Hi guys,
Q: I've been wondering how exactly does the transport class work? Can anyone give an intro on attribute container, attribute group, transport class template, etc. I've been looking at those but not 100% sure I understand it all. It looks similar to the old scsi detect "discovery" but not 100% sure.
Q: Also I'd like to ask if domain discovery would be performed by the mid layer? I assume yes, so that "there is no code duplication".
Q: In this case would it be safe to assume that we need a sas_phy, sas_port and sas_ha? A la:
sas_ha 1<---* sas_port 1<---128 sas_phy * ^ | | 1 128 | +-------------------------------+
With the appropriate linked lists and properties as defined in the SAS 1.1 spec ch 4? (undoubtedly more properties would be added as drivers come along)
Now, I can see that there exist scsi_target and scsi_host which appear to be the underlying objects for the transport classes of sorts, host and target.
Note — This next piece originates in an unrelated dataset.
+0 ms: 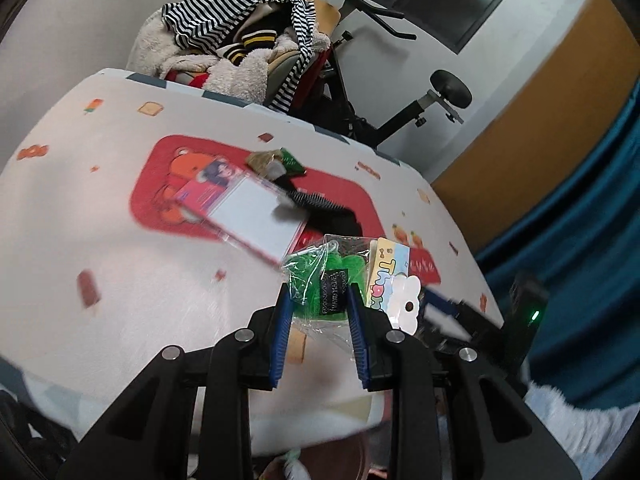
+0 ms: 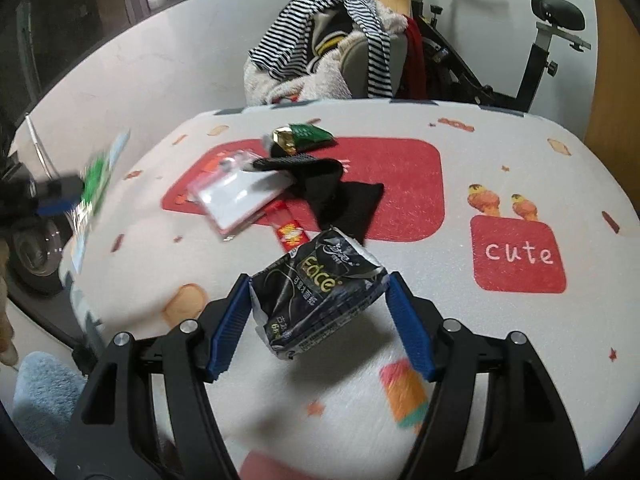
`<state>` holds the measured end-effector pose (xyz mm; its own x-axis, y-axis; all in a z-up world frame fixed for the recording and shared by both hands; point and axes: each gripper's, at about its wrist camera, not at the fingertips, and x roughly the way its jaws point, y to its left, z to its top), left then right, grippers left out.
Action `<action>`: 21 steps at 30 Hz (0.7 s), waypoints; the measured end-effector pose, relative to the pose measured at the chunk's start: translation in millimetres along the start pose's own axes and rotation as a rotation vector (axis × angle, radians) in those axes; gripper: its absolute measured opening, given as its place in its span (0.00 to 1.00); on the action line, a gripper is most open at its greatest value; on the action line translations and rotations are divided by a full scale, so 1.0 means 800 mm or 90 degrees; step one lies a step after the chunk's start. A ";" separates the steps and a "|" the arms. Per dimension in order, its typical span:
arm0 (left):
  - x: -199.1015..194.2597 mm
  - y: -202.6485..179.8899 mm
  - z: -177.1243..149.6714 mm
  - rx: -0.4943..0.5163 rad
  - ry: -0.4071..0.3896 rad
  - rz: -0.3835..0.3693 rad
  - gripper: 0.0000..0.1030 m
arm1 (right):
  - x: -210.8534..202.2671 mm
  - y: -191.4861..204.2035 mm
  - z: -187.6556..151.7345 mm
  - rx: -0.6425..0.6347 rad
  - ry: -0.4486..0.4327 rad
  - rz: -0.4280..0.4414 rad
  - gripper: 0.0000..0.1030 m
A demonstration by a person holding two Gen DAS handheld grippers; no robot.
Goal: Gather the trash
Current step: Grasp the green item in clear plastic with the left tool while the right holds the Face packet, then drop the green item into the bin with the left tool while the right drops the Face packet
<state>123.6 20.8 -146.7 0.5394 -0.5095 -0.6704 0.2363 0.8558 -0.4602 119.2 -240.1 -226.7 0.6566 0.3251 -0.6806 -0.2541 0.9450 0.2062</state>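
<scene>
Overhead, both grippers are angled down above the table [image 2: 500, 160]: the left gripper [image 1: 319, 310] is clamped on a green-filled clear packet [image 1: 320, 276], the right gripper [image 2: 318, 312] on a black tissue pack [image 2: 320, 292].

Left gripper [image 2: 60, 196] in the right wrist view: motion-blurred and cut off by the left edge, so its green packet [image 2: 94, 184] is a smear. The black pouch's [image 2: 320, 300] small print is unreadable. A black cloth [image 2: 344, 200] hides part of the red strip [image 2: 288, 228].
</scene>
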 end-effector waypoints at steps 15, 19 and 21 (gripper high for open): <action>-0.048 -0.016 -0.126 0.073 0.051 0.018 0.26 | -0.110 0.055 -0.029 -0.037 -0.032 0.034 0.66; -0.044 -0.018 -0.149 0.083 0.071 0.028 0.26 | -0.126 0.064 -0.036 -0.039 -0.034 0.041 0.66; -0.041 -0.017 -0.157 0.078 0.076 0.027 0.27 | -0.133 0.068 -0.039 -0.041 -0.035 0.042 0.66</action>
<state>1.0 14.4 -191.6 0.4530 -0.4735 -0.7554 0.3156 0.8776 -0.3609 13.4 -224.3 -164.4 0.6738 0.3904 -0.6274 -0.3427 0.9173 0.2028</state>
Q: Since a SAS mid layer discovery core would manipulate ports and phys, do we need to represent those with scsi core objects, or would struct device plus the SAS specific object class suffice?
Q: Also, how exactly would a LLDD register the objects with the class? Would the answer to this be the trivial answer, or is there some kind of "it will detect it itself".
On top of this we would have scsi targets in this picture which would depend on phys/ports/ha. (And LUs depend on targets.)
So basically, would scsi core need to have an internal SAS domain topology representation (how about expanders...). That is, it would help multipathing a great deal.
Thanks, Luben
* Where,
objA N<---M objB, means
objA depends on objB* and objA can associate M number of objB
and objB can associate N objA, where an association is a relationship defined appropriate for the object tuple, which
need not necessarily be homogeneous.